Below are the entries; give again exactly the lines from the one mentioning "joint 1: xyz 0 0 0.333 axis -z" through the one mentioning "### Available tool", inclusive.
═════ Exercise inputs
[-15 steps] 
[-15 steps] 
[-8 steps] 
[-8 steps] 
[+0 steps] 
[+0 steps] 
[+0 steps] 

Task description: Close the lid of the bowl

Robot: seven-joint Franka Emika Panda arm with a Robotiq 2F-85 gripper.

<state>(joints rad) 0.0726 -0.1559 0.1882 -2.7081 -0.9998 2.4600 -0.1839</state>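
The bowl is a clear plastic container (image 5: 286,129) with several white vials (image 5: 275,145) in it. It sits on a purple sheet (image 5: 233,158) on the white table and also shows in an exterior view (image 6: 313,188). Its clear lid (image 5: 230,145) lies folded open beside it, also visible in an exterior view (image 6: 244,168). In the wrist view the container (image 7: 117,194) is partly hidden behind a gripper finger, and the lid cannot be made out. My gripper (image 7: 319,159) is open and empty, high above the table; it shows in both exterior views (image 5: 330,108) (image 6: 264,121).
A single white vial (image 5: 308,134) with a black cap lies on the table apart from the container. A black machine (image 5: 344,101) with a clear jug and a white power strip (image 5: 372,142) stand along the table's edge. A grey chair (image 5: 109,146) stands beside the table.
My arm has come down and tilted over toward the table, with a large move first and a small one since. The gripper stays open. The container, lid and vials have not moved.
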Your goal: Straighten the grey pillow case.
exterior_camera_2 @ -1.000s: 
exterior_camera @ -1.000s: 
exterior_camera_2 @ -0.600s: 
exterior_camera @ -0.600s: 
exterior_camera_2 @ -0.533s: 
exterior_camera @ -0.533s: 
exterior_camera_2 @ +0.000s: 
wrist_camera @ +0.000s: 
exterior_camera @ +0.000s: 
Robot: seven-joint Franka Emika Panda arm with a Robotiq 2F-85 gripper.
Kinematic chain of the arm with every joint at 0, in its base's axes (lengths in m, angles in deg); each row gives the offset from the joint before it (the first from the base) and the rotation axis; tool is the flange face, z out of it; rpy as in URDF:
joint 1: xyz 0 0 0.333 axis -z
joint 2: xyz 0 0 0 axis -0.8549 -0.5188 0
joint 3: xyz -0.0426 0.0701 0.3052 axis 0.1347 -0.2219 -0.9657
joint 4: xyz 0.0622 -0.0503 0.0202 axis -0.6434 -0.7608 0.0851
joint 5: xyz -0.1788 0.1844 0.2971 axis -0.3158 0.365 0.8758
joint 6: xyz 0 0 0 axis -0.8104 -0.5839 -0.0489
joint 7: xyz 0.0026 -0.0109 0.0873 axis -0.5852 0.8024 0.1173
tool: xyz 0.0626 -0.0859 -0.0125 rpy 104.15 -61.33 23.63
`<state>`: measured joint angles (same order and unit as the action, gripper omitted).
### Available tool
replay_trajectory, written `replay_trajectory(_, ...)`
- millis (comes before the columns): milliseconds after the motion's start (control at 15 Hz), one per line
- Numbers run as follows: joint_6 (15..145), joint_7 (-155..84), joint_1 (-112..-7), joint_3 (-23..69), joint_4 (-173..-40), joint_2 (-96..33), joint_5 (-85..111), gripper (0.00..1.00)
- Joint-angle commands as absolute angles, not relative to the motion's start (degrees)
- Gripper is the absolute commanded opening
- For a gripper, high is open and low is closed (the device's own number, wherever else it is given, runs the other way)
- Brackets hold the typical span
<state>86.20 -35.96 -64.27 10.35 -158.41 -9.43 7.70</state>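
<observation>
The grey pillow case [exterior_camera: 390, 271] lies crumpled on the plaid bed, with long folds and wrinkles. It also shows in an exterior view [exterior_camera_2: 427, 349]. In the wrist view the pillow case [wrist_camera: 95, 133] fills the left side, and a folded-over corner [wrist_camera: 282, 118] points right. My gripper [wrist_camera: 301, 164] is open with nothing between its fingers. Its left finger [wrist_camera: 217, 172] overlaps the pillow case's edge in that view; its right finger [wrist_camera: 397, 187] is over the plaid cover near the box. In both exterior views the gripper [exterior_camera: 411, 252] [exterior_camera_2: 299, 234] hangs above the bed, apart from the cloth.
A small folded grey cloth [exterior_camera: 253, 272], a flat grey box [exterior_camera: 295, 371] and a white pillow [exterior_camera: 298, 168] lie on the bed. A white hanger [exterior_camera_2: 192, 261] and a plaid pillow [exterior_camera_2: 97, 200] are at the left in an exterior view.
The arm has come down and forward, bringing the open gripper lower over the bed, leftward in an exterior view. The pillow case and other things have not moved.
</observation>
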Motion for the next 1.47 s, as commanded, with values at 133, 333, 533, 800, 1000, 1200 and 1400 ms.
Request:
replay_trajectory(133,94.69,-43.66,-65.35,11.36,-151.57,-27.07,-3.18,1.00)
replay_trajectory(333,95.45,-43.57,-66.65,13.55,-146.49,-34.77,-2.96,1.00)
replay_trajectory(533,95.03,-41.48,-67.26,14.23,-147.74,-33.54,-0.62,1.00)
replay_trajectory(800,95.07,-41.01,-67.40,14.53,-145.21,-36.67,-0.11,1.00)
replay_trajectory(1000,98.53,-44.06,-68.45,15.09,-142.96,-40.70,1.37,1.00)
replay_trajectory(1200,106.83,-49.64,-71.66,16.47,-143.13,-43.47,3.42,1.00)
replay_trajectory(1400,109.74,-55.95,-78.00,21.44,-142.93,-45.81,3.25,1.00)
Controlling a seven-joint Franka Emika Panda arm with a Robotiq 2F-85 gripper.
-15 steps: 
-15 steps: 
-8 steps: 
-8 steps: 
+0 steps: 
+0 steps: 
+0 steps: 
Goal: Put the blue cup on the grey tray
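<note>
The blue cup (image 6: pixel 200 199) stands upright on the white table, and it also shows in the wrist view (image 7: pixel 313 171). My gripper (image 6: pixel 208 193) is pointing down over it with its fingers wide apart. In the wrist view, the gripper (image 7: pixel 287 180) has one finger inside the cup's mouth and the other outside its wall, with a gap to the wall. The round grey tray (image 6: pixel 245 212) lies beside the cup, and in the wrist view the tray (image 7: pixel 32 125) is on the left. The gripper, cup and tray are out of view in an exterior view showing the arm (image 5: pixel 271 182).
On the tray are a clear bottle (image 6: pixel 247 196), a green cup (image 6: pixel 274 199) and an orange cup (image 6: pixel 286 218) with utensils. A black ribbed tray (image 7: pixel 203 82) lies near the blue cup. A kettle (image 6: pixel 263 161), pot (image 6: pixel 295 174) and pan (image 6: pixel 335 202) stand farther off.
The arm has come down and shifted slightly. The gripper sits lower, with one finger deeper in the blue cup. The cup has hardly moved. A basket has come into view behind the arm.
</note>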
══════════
Result of the exercise –
joint 1: xyz 0 0 0.333 axis -z
joint 2: xyz 0 0 0 axis -0.8549 -0.5188 0
joint 3: xyz -0.0426 0.0701 0.3052 axis 0.1347 -0.2219 -0.9657
joint 4: xyz 0.0622 -0.0503 0.0202 axis -0.6434 -0.7608 0.0851
joint 5: xyz -0.1788 0.1844 0.2971 axis -0.3158 0.365 0.8758
joint 6: xyz 0 0 0 axis -0.8104 -0.5839 -0.0489
joint 7: xyz 0.0026 -0.0109 0.0873 axis -0.5852 0.8024 0.1173
tool: xyz 0.0626 -0.0859 -0.0125 rpy 104.15 -61.33 23.63
`<state>`: measured joint angles (same order and unit as the action, gripper omitted).
### Available tool

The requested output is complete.